• _Exercise description_
Copy each line, word for word, from the one with "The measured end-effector" through the final line of the listing, but skip the pictures.

• _Data below_
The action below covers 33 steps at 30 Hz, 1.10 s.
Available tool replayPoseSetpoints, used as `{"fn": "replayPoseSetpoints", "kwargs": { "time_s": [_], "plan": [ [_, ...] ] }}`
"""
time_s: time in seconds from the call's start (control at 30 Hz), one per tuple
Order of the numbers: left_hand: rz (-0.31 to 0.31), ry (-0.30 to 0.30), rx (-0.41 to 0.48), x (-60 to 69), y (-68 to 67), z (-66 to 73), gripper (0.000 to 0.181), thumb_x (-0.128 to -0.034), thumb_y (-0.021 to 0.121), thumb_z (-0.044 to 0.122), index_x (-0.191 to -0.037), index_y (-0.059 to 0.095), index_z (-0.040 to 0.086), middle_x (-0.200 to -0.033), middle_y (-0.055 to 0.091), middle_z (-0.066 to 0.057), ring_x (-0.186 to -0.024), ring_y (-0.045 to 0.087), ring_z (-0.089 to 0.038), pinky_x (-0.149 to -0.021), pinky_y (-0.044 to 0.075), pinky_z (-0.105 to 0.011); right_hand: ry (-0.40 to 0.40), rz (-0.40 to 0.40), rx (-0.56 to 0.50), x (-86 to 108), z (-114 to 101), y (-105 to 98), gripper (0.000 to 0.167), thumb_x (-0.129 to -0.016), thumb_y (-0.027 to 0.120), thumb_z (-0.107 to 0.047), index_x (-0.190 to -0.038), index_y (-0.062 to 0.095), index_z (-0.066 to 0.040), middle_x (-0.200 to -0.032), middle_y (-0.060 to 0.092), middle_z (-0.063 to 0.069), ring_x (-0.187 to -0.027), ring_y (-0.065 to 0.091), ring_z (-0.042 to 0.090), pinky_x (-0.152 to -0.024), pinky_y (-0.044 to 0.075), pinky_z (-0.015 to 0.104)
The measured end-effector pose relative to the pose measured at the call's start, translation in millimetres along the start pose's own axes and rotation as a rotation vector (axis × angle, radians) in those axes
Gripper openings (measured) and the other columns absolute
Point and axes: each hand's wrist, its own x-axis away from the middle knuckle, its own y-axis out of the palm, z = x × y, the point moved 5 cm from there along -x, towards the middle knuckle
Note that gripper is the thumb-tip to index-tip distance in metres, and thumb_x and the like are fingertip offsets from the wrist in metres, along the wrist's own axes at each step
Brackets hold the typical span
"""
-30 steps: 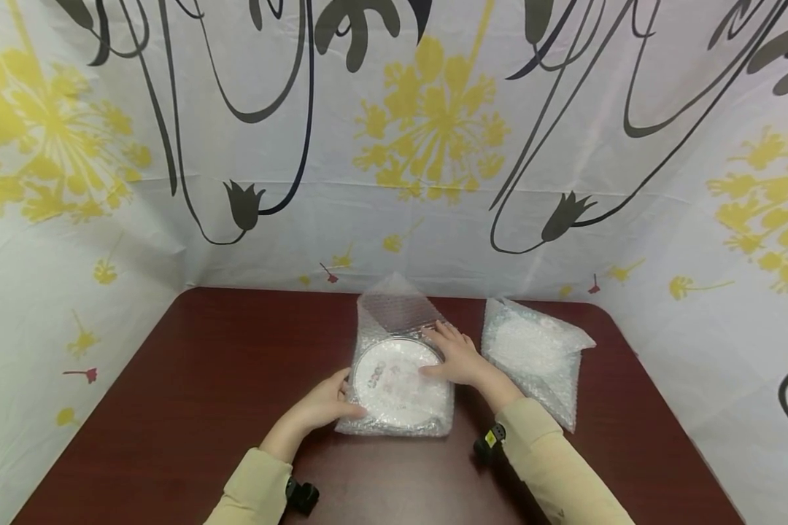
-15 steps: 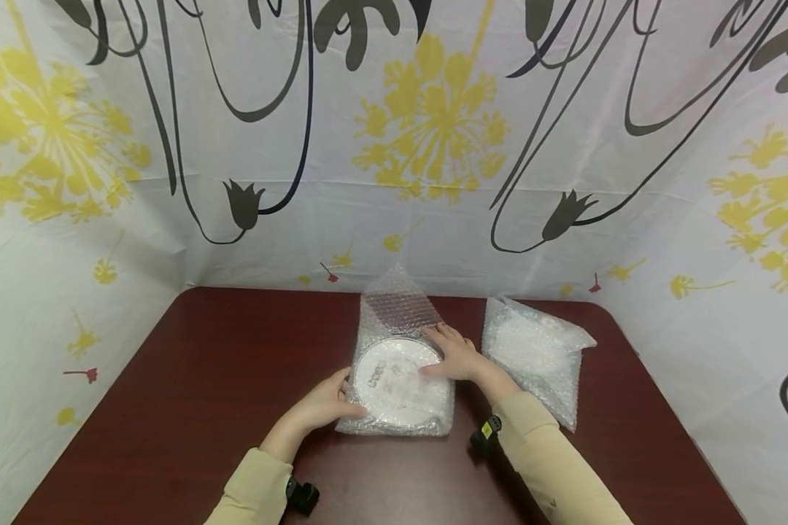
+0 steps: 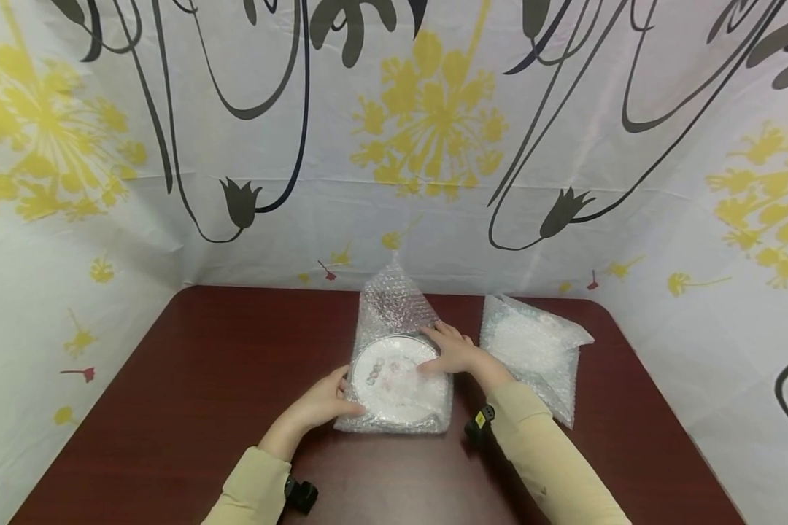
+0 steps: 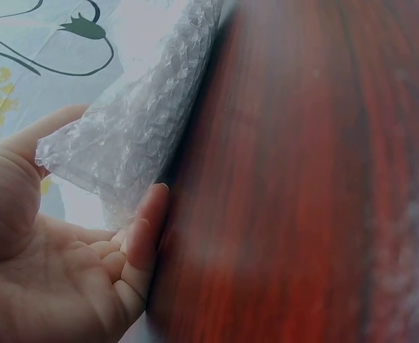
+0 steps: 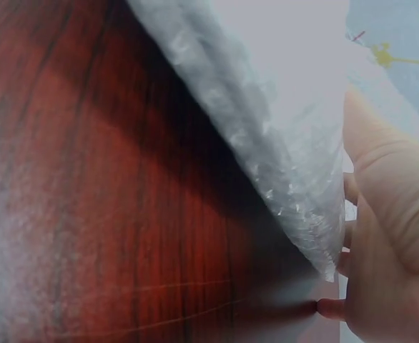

• _Response area_
The measured end-effector pose relative to the pose measured at the call's start, translation in millimetres along the start pose's own axes and rotation as a rotation vector (axis × angle, radians) in those axes
Gripper openings (measured) and the other columns absolute
Point and axes: each hand's wrist, its own x-axis away from the middle knuckle, its own y-axis out of the palm, z = x × y, the point moved 5 cm from there along -x, towards the middle knuckle
Note that gripper is the thumb-tip to index-tip distance in metres, and thumb_x and the like are fingertip offsets from the wrist in metres, along the wrist's own axes at each step
Brackets hold the typical span
"""
-30 steps: 
-15 steps: 
+0 steps: 
+0 steps: 
+0 steps: 

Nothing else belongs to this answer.